▸ WHAT YOU WILL DO
Every line holding the string "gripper" should be copied out of the listing.

▸ GIVEN INFORMATION
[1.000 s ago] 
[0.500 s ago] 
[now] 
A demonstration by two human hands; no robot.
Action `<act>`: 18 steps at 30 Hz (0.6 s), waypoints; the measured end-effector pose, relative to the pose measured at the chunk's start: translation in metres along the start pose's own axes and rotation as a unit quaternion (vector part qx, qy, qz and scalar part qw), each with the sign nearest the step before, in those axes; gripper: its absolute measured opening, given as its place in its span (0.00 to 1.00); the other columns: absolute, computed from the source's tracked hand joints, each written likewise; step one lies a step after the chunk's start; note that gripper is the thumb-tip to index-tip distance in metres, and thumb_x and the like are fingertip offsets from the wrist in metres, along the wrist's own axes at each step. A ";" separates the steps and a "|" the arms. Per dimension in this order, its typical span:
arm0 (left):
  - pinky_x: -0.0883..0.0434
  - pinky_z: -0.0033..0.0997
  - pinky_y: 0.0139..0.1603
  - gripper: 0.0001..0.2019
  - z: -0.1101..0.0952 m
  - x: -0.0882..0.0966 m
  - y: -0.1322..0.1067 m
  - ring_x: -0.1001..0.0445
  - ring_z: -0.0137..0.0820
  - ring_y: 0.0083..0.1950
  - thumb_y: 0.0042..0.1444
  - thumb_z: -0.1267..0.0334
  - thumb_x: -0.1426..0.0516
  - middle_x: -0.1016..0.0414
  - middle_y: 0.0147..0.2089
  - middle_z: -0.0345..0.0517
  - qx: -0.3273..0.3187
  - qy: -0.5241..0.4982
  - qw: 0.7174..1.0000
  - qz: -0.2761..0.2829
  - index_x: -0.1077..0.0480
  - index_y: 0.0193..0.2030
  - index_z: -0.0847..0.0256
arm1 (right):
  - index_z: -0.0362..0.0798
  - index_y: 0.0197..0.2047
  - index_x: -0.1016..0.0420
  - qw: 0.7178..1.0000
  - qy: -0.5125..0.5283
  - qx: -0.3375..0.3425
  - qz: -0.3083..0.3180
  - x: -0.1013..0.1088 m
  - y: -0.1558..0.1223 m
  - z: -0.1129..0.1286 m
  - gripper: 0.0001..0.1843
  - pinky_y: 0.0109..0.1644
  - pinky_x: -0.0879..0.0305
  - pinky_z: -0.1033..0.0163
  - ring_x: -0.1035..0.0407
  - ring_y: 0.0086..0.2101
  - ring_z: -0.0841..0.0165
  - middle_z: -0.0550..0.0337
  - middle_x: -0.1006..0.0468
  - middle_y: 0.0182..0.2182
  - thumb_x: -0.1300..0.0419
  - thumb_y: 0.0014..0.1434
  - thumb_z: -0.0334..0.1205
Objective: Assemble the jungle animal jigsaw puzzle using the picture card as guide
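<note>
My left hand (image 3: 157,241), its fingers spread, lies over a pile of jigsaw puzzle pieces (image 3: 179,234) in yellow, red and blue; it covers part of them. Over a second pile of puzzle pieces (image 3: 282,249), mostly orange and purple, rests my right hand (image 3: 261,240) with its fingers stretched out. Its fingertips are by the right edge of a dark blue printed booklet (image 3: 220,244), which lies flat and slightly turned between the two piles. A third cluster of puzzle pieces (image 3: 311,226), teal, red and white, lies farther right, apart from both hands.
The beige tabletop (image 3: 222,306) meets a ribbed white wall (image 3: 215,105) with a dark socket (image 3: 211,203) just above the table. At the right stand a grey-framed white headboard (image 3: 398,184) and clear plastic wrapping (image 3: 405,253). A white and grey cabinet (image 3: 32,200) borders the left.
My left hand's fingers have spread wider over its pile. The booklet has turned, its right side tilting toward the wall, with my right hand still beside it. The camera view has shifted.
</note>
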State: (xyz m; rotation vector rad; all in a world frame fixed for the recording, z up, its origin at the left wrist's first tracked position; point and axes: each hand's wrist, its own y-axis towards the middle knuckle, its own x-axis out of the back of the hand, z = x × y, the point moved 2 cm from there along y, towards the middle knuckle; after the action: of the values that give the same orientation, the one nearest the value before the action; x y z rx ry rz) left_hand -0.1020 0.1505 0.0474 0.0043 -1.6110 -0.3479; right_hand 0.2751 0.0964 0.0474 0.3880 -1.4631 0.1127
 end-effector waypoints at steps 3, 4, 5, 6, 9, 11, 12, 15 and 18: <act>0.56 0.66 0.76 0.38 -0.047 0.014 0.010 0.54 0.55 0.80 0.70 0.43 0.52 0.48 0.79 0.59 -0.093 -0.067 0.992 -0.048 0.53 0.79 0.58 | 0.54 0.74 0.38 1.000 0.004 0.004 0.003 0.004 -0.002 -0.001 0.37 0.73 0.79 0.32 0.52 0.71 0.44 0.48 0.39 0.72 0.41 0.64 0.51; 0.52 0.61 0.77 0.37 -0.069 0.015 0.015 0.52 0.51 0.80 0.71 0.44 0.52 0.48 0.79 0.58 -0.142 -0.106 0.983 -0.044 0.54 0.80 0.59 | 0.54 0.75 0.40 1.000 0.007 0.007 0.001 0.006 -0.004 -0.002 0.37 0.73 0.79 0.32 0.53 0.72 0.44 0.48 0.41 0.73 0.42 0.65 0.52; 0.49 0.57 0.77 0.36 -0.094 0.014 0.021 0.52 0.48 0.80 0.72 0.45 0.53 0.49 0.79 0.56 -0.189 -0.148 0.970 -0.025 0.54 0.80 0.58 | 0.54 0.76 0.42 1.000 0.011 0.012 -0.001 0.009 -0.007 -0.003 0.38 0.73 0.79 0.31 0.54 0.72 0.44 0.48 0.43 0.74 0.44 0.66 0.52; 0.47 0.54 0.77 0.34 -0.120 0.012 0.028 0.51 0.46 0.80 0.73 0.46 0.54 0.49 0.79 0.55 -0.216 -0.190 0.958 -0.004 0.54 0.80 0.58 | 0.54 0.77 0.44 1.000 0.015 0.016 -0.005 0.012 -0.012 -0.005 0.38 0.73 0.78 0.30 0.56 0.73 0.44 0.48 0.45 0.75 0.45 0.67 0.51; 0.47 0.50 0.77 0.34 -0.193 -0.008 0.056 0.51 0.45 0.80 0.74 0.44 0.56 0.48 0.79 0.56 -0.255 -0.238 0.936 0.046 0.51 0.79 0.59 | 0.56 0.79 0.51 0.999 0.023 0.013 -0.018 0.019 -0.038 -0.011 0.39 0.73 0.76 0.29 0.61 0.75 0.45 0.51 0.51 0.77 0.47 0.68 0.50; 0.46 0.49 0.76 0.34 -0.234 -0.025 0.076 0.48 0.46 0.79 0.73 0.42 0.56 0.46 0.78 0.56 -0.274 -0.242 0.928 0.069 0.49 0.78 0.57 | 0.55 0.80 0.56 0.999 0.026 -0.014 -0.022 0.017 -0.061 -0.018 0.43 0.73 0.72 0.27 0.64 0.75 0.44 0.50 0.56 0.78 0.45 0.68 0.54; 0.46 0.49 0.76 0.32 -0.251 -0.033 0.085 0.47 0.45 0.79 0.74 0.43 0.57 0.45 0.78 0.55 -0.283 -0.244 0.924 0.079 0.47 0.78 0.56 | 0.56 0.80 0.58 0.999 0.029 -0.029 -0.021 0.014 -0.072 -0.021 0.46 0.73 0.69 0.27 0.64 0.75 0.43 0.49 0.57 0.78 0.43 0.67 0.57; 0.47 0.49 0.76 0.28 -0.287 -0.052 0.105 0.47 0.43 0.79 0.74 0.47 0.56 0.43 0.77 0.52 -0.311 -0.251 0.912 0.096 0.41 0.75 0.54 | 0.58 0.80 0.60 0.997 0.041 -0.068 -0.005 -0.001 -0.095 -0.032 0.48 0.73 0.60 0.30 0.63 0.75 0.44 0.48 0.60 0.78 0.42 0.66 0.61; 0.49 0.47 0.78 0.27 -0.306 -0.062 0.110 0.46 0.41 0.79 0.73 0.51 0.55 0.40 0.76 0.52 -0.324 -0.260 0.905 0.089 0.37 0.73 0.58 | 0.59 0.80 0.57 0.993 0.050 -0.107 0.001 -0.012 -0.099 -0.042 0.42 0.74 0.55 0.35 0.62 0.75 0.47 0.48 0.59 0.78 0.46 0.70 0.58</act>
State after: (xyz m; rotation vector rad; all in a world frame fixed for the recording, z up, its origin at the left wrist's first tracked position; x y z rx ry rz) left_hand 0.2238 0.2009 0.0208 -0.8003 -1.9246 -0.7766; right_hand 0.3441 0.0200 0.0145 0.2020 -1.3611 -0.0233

▸ RESULT
Action `<act>`: 18 steps at 30 Hz (0.6 s), waypoints; the measured end-effector pose, relative to the pose measured at the chunk's start: translation in metres along the start pose's own axes and rotation as a unit quaternion (vector part qx, qy, qz and scalar part qw), each with the sign nearest the step before, in those axes; gripper: its absolute measured opening, given as its place in its span (0.00 to 1.00); the other columns: absolute, computed from the source's tracked hand joints, each written likewise; step one lies a step after the chunk's start; note that gripper is the thumb-tip to index-tip distance in metres, and thumb_x and the like are fingertip offsets from the wrist in metres, along the wrist's own axes at each step. A ";" separates the steps and a "|" the arms. Per dimension in this order, its typical span:
  - gripper: 0.0001..0.2019
  - gripper: 0.0001..0.1843

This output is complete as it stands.